This post was written by our friends at Celebrity Baby Scoop.
Hilary Duff has joined the campaign to support Johnson’s Baby Cares partnership with Save the Children for the second year in a row. The actress recently visited the Save the Children early childhood education school in Yucca Valley, California – where she met with families who benefit from the program.
Celebrity Baby Scoop recently had a chance to catch up with Hilary about the Johnson’s Baby Cares program, her 1-year-old son Luca, and her biggest motherhood rewards.
Celebrity Baby Scoop: Tell us about partnering with Johnson’s Baby for Johnson’s Baby Cares. What’s it all about? Why did you get involved?
Hilary Duff: I can’t believe I have my first year as a mom under my belt – time flies. Looking back on it, I’ve been thinking a lot about the support I received from my family, friends and fans over the past year, and how their words of encouragement really helped me get through some challenging days.
Unfortunately not all moms have the same support system or even basic everyday resources to help them with motherhood. That’s why I’m proud to partner with Johnson’s Baby Cares for the second year on its newest campaign centered around Johnson’s Baby “Care Cards” – which is helping to deliver encouragement and positive support to moms across the country, while also raising funds for families and babies assisted by Save the Children.
Now, everyone can help in an easy and fun way! Visit Johnson’s Baby’s Facebook page to send a digital Care Card filled with love and inspiration to a special mom in your life. For every card sent, shared or liked Johnson’s Baby will donate $1 to Save the Children to benefit early parenting and childhood education programs.
CBS: How’s baby Luca doing? Is he into everything these days now that he’s walking?
HD: “Luca’s incredible! I can’t believe he is already 13 months old. He’s certainly an active boy and yes, even more so now that he is walking. In fact, he basically skipped the walking stage and went straight to “speed walking.” I spend my days on my feet trailing him around the house and yard!”
CBS: How has your life changed in the last year since you’ve become a mother? What are the greatest rewards of motherhood? Biggest challenges?

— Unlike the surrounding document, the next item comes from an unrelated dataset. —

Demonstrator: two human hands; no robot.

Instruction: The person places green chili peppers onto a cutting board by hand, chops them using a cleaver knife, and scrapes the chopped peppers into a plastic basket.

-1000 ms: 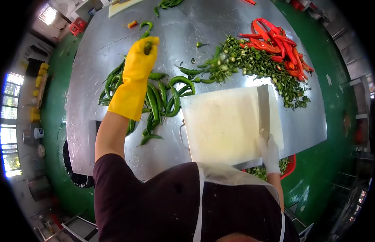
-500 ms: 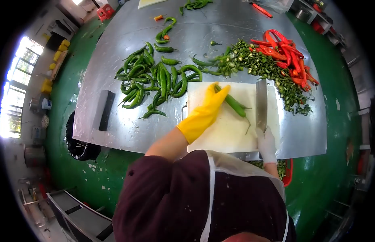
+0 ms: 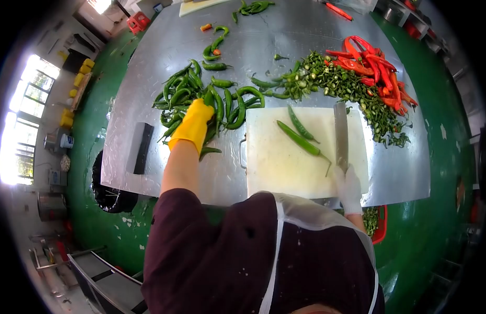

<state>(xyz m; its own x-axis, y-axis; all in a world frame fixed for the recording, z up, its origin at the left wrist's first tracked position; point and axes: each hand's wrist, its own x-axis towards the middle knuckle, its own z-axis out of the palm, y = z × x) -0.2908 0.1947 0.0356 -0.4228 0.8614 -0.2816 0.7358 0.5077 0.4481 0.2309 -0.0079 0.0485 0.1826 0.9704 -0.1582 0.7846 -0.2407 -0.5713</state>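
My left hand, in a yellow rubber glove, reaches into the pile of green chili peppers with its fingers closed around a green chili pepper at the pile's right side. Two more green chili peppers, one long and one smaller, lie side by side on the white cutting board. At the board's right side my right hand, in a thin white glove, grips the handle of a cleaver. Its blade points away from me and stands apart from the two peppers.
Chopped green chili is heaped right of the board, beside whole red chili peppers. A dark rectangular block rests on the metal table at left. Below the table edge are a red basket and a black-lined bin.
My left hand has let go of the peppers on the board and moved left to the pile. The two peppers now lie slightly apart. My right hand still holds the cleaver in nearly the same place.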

HD: I really love being a mom.Motherhoodchanges the way you see the world. I’ve always been passionate about giving back, but now I’m more passionate about supporting causes that help other moms and babies, like Johnson’s Baby Cares.
I’m rewarded by Luca every day, whether it’s with a new smile or an accomplished milestone, but the biggest reward has to be discovering this tremendous newfound love that I had no idea existed within me. Every day brings new challenges, but you learn to trust yourself and your instincts to help get through them.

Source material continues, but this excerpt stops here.